Azure resiliency is a hot topic for any customer considering, or already operational within the Microsoft Azure ecosystem. The resiliency options are changing constantly (like everything in Azure to be fair) with a constant enhancement of availability and redundancy options available as the platform expands.
The focus of this articles is to delve into Availability Zone Architectural options and considerations for deploying highly available Citrix Cloud CVAD/DaaS solutions in Microsoft Azure.
As defined by Microsoft:
Azure availability zones are physically separate locations within each Azure region that are tolerant to local failures. Failures can range from software and hardware failures to events such as earthquakes, floods, and fires. Tolerance to failures is achieved because of redundancy and logical isolation of Azure services. To ensure resiliency, a minimum of three separate availability zones are present in all availability zone-enabled regions.

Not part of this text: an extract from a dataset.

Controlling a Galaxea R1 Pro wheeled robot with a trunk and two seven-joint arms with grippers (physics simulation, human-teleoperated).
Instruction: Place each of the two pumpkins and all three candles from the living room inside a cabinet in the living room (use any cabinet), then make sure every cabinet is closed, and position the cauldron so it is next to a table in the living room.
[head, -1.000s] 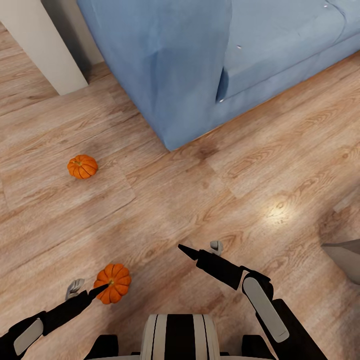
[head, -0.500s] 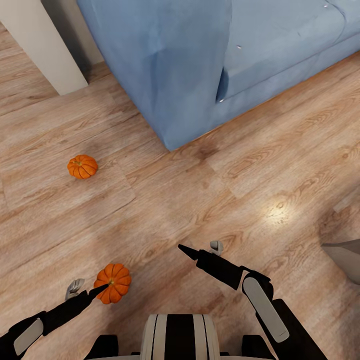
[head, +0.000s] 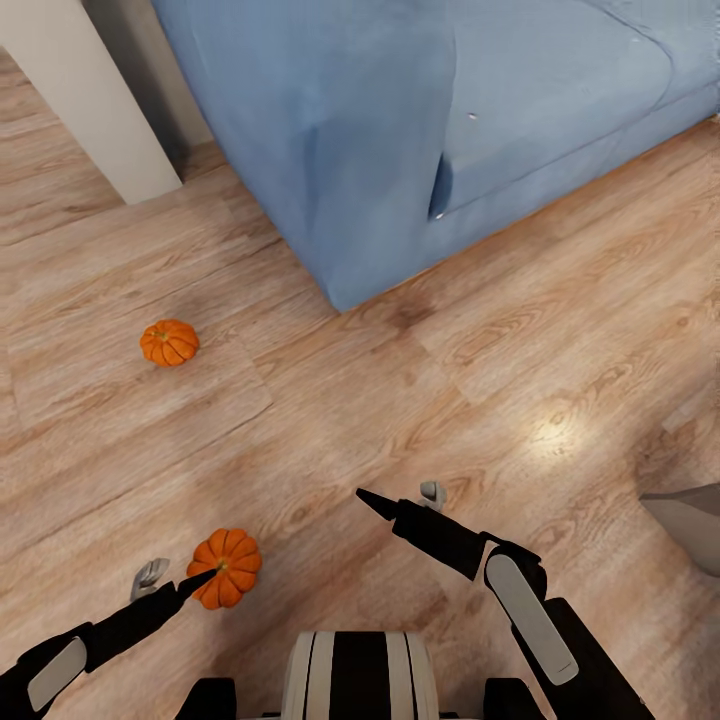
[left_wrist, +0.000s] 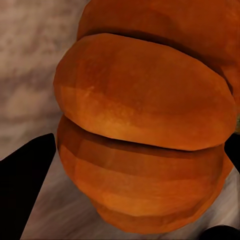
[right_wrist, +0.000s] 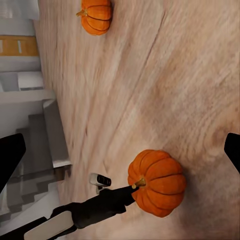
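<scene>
Reaching my left gripper onto the near pumpkin on the floor, right by my base.

Its fingers look spread either side of the pumpkin: one tip sits at the stem, the other is beside it, and the left wrist view has dark finger edges flanking the orange ribs, not clearly squeezing yet. My right gripper hangs spread and empty over bare boards just past it. Further out, the second pumpkin lies well apart on the floor, with the blue sofa beyond. My worry: the ribbed round skin could squirt out or roll away if I close off-centre, since one tip is near the stem rather than the belly.
</scene>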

Each zone is composed of one or more datacenters equipped with independent power, cooling, and networking infrastructure. Availability zones are designed so that if one zone is affected, regional services, capacity, and high availability are supported by the remaining two zones
When designing Citrix Cloud Virtual Apps and Desktops Service (CVADS or now DaaS) deployments with Azure Zones, we need to firstly define why we are using zones, and understand what protection a Zone Architecture gives us, vs that of a Regional architecture. The two are very different.
Azure Zones offer us multi location protection within a single Region
Azure Regions are designed to offer protection against localized disasters and protection from regional or large geography disasters by making use of another Region
Availability Zones are the more commonly preferred deployment model that I am seeing across my engagements globally now, with the majority of new builds opting for AZ architecture vs that of AS.
When thinking about CVADS components for an Azure Zone architecture, the following must be considered:
- Citrix Cloud Connectors
- Citrix StoreFront Servers
- Citrix Federated Authentication Servers
- Citrix Provisioning Servers (including database, storage and licencing)
- Citrix Application Delivery Controllers
- Microsoft Domain Controllers
- Microsoft Certificate Authorities
- User Data (File Servers, Azure Files)
- User Profiles (File Servers, Azure Files, Azure NetApp Files)
- Citrix Virtual Delivery Agents (workers)
Microsoft Azure provides a selection of core services and components, which are natively zone redundant. As it impacts a CVAD architecture, these services are:
- Resource Groups
- Azure Virtual Networks (VNETS) and associated subnets, network security groups etc
Considerations for Zone Redundancy - Citrix Component Specific
Cloud Connectors, StoreFront, FAS, and PVS components are all low hanging targets for a Zone based deployment. Deploy one server role per Zone.
Do not forget to consider sizing of instances. Failure of a zone, will result in reduction of of dispersed capability. No point having two small instances split across two active Zones, if one instance cannot handle the load of both in a failure scenario.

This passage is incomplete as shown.